# What the exercise asks
Somewhere below, one line contains "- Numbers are" and a later line contains "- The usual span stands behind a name". Output those two lines and everything between them exactly, and nothing else.

# Data section
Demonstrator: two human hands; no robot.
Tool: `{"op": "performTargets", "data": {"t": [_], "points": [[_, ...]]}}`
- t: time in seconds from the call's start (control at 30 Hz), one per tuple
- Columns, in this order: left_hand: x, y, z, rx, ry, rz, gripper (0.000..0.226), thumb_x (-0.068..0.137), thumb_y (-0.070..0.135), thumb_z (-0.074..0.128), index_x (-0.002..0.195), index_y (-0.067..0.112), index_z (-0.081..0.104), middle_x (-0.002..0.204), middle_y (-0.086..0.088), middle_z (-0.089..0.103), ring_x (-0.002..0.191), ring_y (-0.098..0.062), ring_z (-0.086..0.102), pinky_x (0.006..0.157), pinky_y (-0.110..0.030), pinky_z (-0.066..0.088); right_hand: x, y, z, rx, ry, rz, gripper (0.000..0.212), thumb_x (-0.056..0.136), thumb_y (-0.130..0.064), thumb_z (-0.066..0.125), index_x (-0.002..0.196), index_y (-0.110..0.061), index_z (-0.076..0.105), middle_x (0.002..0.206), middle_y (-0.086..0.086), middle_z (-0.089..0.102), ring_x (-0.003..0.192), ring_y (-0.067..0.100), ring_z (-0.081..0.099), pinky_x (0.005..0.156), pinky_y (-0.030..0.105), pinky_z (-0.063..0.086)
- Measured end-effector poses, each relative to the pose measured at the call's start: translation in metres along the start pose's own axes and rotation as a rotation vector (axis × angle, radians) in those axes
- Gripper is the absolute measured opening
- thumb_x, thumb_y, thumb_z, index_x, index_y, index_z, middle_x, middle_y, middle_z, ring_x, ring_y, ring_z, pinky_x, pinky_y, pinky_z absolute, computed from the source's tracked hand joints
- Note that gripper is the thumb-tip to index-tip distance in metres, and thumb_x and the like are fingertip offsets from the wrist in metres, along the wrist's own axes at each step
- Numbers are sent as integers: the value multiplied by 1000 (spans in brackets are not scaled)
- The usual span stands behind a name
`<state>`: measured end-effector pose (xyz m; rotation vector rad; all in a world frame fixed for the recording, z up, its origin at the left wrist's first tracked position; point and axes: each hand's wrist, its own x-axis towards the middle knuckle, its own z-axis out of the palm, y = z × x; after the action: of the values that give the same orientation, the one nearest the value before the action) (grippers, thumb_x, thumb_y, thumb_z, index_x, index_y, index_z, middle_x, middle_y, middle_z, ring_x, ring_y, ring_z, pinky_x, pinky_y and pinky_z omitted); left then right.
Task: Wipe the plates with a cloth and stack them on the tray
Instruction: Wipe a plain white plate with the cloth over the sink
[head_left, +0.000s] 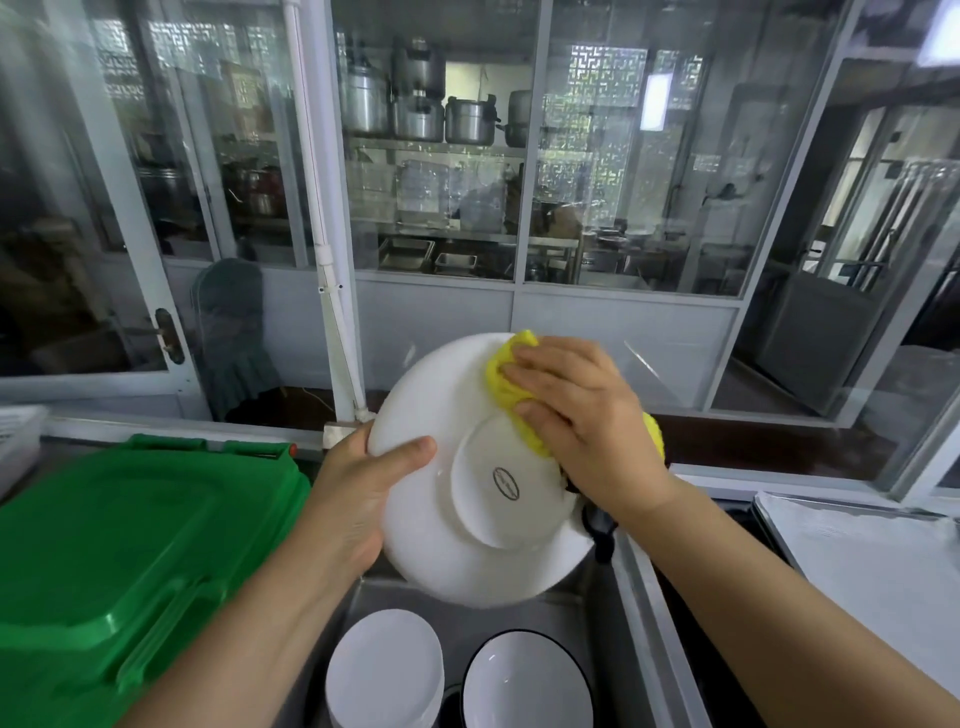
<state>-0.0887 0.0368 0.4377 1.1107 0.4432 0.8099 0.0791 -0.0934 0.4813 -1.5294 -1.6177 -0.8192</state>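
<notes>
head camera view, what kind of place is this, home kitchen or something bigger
Most likely a commercial or canteen kitchen's washing-up area. Behind glass partitions, large lidded metal stockpots sit on steel shelving; a stack of round white plates waits in the stainless steel sink beside a big green plastic bin lid.

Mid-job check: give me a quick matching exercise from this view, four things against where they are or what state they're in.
Column 1:
1. white plate
2. yellow cloth
3. green bin lid
4. stack of white plates

Column 2:
A. lying in the sink, below the hands
B. pressed against the plate's underside by the right hand
C. closed, off to the left
D. held tilted by its rim in the left hand, maker's mark facing the camera

Pairs: 1-D, 2-B, 3-C, 4-A
</notes>
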Motion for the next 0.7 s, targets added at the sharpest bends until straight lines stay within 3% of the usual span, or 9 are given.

# Written response
- Numbers are sent as integers: the value multiplied by 1000 (spans in brackets are not scaled)
- The usual span stands behind a name

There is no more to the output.